Work to be completed:
Start at the first line below and write out everything verbatim except the pictures.

Data provided:
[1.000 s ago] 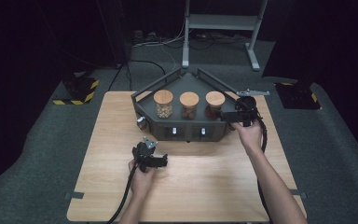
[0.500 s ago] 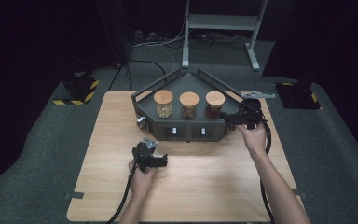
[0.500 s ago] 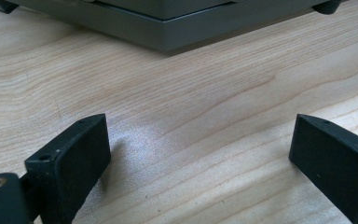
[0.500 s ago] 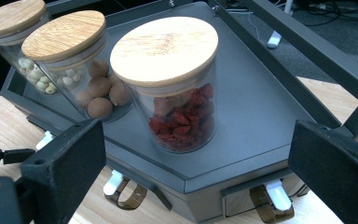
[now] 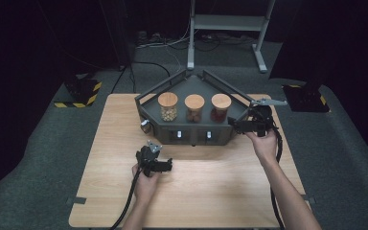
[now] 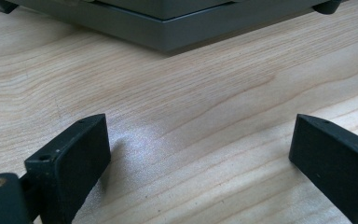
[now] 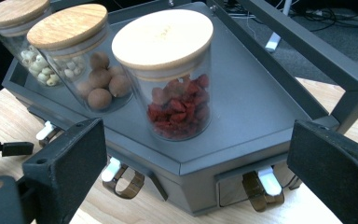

Your solution:
[1.000 s ago] 
[0.500 s ago] 
[0.500 s ago] 
[0.500 s ago] 
[now] 
[now] 
[now] 

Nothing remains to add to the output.